Instructions for the task
Copy out exactly the lines below that run from the one holding "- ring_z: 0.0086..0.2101" to the one holding "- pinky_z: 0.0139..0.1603", keeping both of those lines and no others.

Data listing
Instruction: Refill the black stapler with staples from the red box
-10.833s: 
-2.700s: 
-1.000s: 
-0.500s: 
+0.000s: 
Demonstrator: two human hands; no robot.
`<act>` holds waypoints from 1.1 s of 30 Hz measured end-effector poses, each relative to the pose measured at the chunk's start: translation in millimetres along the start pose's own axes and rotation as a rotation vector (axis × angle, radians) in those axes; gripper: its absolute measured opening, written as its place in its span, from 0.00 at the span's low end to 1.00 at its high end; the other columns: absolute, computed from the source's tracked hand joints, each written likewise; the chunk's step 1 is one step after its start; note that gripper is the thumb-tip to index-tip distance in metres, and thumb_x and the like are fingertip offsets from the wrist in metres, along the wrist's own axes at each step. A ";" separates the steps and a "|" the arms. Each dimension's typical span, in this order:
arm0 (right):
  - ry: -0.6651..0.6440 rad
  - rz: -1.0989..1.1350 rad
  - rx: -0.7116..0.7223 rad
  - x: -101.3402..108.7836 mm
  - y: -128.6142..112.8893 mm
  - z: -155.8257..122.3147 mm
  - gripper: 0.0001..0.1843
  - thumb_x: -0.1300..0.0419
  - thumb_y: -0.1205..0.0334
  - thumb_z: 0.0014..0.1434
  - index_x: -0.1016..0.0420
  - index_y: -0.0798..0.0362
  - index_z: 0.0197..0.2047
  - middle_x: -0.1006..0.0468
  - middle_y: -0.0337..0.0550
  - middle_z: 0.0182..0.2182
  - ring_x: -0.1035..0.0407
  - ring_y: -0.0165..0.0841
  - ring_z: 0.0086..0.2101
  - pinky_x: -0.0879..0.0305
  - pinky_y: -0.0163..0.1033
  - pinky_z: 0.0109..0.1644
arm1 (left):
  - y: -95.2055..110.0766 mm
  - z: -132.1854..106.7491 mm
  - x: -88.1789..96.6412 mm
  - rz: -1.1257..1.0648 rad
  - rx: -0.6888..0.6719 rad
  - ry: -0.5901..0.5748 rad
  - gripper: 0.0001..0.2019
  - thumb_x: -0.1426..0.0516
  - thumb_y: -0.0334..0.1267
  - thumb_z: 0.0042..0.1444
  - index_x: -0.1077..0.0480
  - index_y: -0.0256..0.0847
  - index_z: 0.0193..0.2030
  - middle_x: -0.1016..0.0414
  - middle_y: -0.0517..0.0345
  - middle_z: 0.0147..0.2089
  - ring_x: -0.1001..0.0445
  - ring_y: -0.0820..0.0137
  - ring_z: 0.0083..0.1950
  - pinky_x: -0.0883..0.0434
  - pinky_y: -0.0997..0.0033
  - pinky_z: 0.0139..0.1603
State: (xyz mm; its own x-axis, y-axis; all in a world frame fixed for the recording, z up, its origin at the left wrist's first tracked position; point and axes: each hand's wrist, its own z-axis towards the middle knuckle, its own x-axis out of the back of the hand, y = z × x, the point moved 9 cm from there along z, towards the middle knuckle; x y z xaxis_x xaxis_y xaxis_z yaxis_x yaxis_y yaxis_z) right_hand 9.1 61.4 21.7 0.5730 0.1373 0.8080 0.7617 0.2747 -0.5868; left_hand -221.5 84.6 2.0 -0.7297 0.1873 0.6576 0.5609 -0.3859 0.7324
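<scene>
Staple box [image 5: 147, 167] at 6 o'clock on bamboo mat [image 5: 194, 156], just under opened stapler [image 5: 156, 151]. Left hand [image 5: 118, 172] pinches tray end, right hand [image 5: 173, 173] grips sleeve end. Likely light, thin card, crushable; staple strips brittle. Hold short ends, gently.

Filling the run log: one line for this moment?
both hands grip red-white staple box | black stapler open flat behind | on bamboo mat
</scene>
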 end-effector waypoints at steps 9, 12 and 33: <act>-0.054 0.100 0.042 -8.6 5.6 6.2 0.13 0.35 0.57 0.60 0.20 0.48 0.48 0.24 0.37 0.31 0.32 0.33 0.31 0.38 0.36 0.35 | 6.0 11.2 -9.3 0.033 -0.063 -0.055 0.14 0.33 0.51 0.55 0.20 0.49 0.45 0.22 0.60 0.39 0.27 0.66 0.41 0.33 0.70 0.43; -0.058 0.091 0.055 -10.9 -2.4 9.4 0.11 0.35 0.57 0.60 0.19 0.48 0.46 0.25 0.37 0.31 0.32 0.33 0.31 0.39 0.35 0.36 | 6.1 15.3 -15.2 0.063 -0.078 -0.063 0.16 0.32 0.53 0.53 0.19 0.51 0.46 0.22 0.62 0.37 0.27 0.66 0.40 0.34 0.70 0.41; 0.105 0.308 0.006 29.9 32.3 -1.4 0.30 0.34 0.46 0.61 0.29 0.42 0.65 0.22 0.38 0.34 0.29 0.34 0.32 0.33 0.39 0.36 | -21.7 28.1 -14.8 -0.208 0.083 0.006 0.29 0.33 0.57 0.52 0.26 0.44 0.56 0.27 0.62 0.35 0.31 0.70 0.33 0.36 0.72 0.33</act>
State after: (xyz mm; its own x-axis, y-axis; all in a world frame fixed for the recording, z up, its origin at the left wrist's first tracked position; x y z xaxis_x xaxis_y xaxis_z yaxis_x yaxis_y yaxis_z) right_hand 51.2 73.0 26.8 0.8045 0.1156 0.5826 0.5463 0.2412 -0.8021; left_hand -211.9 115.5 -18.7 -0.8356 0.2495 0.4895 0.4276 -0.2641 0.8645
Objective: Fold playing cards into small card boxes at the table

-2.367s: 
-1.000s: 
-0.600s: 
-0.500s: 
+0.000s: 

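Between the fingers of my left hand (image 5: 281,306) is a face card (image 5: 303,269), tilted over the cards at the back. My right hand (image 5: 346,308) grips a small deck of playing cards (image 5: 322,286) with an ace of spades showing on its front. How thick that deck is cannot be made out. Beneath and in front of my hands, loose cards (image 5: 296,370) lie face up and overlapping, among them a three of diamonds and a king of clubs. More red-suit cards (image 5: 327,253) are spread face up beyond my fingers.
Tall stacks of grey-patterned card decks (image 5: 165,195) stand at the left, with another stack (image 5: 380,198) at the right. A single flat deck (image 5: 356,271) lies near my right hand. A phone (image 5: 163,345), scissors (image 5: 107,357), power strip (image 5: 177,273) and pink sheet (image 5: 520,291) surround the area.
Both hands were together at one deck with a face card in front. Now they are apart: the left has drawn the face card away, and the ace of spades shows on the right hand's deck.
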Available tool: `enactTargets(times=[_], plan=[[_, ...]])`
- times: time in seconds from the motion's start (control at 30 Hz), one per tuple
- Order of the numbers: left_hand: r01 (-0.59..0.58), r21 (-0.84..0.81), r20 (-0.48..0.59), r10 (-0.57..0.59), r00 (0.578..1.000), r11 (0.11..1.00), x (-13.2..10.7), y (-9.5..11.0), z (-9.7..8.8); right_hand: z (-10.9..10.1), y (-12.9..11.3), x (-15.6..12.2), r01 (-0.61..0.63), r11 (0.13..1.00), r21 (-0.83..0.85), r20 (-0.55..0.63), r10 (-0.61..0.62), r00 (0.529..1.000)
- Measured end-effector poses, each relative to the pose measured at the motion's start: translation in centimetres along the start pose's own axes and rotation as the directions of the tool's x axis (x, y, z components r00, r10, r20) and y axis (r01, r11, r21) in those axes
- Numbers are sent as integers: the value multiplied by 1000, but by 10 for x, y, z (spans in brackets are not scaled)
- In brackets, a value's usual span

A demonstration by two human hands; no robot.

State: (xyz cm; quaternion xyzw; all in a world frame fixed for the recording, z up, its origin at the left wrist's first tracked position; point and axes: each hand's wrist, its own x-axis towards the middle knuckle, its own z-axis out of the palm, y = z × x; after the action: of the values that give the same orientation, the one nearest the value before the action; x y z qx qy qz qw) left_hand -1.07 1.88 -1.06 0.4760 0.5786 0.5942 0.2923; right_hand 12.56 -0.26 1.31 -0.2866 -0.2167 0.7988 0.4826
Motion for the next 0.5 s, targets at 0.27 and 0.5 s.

Response area
  - ring_z: 0.0086..0.2101
  - pinky_x: -0.0879..0.0305
  - pinky_y: -0.0163..0.1033
  - pinky_z: 0.0109..0.1644
arm1 (left):
  - y: -95.2055..110.0766 mm
  - z: -132.1854..106.7491 mm
  - x: -88.1789..96.6412 mm
  - rz: -1.1257..1.0648 rad
  - rx: -0.6888..0.6719 rad
  - ry: -0.5901..0.5748 rad
  - gripper: 0.0001..0.2019
  - thumb_x: -0.1426..0.0516
  - thumb_y: -0.0334..0.1267
  - thumb_z: 0.0042..0.1444
  - index_x: -0.1077..0.0480
  - index_y: -0.0256..0.0847
  - index_z: 0.0193..0.2030
  - middle_x: -0.1016..0.0414
  - middle_y: -0.0517..0.0345
  - middle_z: 0.0147..0.2089
  - ring_x: -0.1001..0.0445
  - ring_y: -0.0820..0.0137
  - ring_z: 0.0083..0.1950
  - pinky_x: -0.0883..0.0434
  - pinky_y: -0.0997..0.0033
  - pinky_z: 0.0139..0.1603

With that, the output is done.